Support preferences on iOS

examples/example_ios_ali_vmp_sign.py

@@ -5,6 +5,7 @@
 from chomper import Chomper
 from chomper.const import ARCH_ARM64, OS_IOS
 from chomper.objc import ObjC
+from chomper.utils import pyobj2nsobj
 
 base_path = os.path.abspath(os.path.dirname(__file__))
 
@@ -28,53 +29,24 @@ def decorator(uc, address, size, user_data):
     return decorator
 
 
-def hook_ns_bundle(emu, objc):
-    bundle_identifier = objc.msg_send("NSString", "stringWithUTF8String:", "com.ceair.b2m")
+def hook_ns_bundle(emu):
+    executable_path = f"/var/containers/Bundle/Application/{uuid.uuid4()}/com.ceair.b2m/ceair_iOS_branch"
 
-    executable_path = objc.msg_send(
-        "NSString",
-        "stringWithUTF8String:",
-        f"/var/containers/Bundle/Application/{uuid.uuid4()}/com.ceair.b2m/ceair_iOS_branch",
-    )
-
-    bundle_info_directory = objc.msg_send(
-        "NSMutableDictionary",
-        "dictionaryWithObject:forKey:",
-        objc.msg_send("NSString", "stringWithUTF8String:", "9.4.7"),
-        objc.msg_send("NSString", "stringWithUTF8String:", "CFBundleShortVersionString"),
-    )
-
-    objc.msg_send(
-        bundle_info_directory,
-        "addObject:forKey:",
-        executable_path,
-        objc.msg_send("NSString", "stringWithUTF8String:", "CFBundleExecutable"),
-    )
+    bundle_info = {
+        "CFBundleShortVersionString": "9.4.7",
+        "CFBundleExecutable": executable_path,
+    }
 
     emu.add_interceptor("-[NSBundle initWithPath:]", hook_skip)
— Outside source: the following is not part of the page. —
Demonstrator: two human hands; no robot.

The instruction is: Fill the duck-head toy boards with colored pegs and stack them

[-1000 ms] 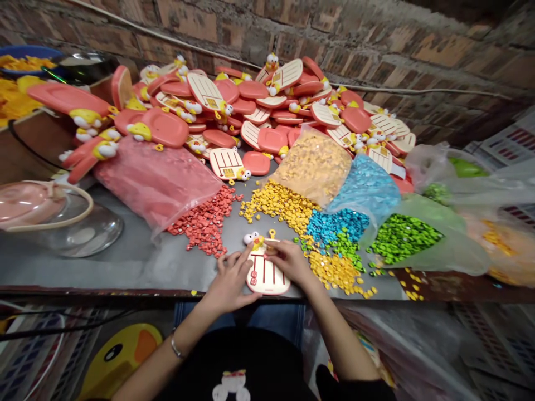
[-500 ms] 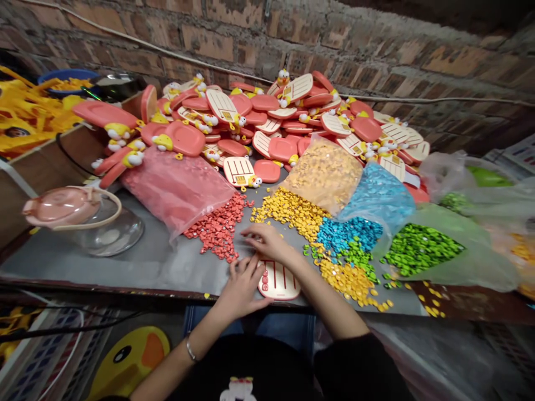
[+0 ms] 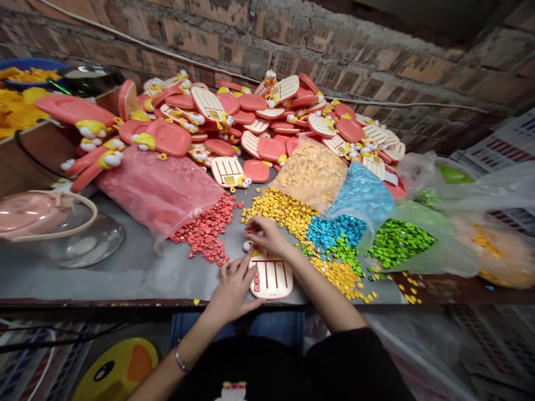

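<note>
A cream board with red slots lies at the table's front edge, several small red pieces in its left slot. My left hand rests on the board's left side with its fingers apart. Above the board's far end, my right hand has its fingertips pinched by a white toy eye; what is between them is too small to make out. Loose red pieces lie to the left, with yellow pieces, blue pieces and green pieces to the right.
Behind is a big pile of finished-looking red and cream boards. A pink bag, an orange bag and a blue bag lie before it. A glass jug stands left, beside a cardboard box.
My right hand has drawn its fingers together and shifted off the board's far end, uncovering the toy eye. My left hand stays on the board. The whole view has shifted slightly.
</note>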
-    emu.add_interceptor("-[NSBundle bundleIdentifier]", hook_retval(bundle_identifier))
-    emu.add_interceptor("-[NSBundle executablePath]", hook_retval(executable_path))
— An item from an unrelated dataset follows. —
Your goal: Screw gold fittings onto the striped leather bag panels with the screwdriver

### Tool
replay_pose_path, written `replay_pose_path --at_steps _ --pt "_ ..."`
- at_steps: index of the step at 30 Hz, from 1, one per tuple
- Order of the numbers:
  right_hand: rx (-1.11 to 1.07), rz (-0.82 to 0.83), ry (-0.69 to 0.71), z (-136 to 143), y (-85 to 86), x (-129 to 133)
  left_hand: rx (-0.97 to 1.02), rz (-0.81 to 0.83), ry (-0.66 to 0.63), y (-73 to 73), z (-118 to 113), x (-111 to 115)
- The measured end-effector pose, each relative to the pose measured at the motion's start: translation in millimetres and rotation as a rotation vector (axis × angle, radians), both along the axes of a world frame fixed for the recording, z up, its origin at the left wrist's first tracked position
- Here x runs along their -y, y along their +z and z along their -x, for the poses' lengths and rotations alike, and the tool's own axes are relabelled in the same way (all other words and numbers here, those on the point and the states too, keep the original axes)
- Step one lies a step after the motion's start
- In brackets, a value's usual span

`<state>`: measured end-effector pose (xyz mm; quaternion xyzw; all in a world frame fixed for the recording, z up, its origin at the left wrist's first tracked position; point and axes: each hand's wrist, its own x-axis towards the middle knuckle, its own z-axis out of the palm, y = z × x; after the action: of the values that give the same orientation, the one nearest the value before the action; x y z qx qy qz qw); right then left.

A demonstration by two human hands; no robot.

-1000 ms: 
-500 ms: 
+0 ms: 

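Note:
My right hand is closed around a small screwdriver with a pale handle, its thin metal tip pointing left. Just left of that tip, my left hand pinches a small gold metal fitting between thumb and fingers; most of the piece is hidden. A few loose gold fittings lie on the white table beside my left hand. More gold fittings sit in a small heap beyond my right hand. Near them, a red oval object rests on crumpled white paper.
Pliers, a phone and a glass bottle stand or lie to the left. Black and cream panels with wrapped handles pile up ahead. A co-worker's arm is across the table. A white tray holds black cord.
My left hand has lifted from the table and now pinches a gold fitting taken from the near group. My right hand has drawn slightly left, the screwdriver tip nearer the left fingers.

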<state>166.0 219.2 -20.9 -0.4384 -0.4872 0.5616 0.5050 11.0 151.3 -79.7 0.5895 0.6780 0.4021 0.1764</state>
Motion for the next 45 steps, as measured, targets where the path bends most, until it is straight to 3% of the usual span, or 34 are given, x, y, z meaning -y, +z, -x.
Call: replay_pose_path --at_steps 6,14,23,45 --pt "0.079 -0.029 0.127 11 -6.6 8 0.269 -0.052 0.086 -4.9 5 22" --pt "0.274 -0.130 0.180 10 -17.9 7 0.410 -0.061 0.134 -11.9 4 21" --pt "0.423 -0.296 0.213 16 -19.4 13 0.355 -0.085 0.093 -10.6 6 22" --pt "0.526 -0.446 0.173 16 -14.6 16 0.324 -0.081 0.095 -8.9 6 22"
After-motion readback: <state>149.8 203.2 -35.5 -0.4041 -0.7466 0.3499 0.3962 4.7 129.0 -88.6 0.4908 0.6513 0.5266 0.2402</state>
-    emu.add_interceptor("-[NSBundle infoDictionary]", hook_retval(bundle_info_directory))
-
-
-def hook_ns_locale(emu, objc):
-    preferred_languages = objc.msg_send(
-        "NSArray",
-        "arrayWithObject:",
-        objc.msg_send("NSString", "stringWithUTF8String:", "zh-cn")
-    )
-
-    emu.add_interceptor("+[NSLocale preferredLanguages]", hook_retval(preferred_languages))
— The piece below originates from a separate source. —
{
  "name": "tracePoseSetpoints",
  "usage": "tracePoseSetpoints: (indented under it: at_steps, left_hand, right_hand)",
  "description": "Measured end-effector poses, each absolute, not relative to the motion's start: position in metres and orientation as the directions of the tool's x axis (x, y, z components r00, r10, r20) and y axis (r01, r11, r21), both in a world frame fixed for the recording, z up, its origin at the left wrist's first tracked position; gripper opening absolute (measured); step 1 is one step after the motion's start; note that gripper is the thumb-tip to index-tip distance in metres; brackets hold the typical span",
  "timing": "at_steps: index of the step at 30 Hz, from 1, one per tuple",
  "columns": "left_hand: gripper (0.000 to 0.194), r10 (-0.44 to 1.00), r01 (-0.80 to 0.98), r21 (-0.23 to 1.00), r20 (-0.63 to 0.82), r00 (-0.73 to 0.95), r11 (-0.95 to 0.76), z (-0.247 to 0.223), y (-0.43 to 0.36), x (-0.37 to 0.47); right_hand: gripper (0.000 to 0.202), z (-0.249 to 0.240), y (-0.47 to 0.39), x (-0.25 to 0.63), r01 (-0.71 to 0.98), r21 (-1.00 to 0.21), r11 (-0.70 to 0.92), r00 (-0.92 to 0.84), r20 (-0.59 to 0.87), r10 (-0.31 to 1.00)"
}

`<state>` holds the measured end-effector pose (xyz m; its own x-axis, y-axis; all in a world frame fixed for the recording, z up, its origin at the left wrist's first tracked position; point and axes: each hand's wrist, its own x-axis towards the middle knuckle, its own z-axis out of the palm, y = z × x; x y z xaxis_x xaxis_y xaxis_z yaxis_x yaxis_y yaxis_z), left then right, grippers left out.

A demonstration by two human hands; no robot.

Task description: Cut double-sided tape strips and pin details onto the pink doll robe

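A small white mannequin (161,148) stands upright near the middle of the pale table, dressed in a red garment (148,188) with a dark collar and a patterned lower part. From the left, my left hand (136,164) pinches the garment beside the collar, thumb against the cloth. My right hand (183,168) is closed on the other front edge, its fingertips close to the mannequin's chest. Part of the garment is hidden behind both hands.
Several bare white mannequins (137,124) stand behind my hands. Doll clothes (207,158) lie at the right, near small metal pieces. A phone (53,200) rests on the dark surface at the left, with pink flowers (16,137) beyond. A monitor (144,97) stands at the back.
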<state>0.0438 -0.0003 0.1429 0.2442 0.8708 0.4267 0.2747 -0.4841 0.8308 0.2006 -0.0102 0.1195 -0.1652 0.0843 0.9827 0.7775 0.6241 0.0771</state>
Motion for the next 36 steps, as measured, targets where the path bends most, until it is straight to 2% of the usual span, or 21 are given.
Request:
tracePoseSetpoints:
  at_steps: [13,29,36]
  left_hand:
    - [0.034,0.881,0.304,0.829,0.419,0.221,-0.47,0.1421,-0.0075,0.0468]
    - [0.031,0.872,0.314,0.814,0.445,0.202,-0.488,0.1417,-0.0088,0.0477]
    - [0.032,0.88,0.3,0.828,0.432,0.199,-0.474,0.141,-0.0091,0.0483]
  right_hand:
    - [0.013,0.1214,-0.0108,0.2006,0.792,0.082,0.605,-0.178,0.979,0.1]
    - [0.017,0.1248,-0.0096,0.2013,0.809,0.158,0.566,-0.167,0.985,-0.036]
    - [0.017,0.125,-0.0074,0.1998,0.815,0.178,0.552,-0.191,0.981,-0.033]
+    emu.add_interceptor("-[NSBundle bundleIdentifier]", hook_retval(pyobj2nsobj(emu, "com.ceair.b2m")))
+    emu.add_interceptor("-[NSBundle executablePath]", hook_retval(pyobj2nsobj(emu, executable_path)))
+    emu.add_interceptor("-[NSBundle infoDictionary]", hook_retval(pyobj2nsobj(emu, bundle_info)))
 
 
-def hook_ui_device(emu, objc):
-    system_version = objc.msg_send("NSString", "stringWithUTF8String:", "14.4.0")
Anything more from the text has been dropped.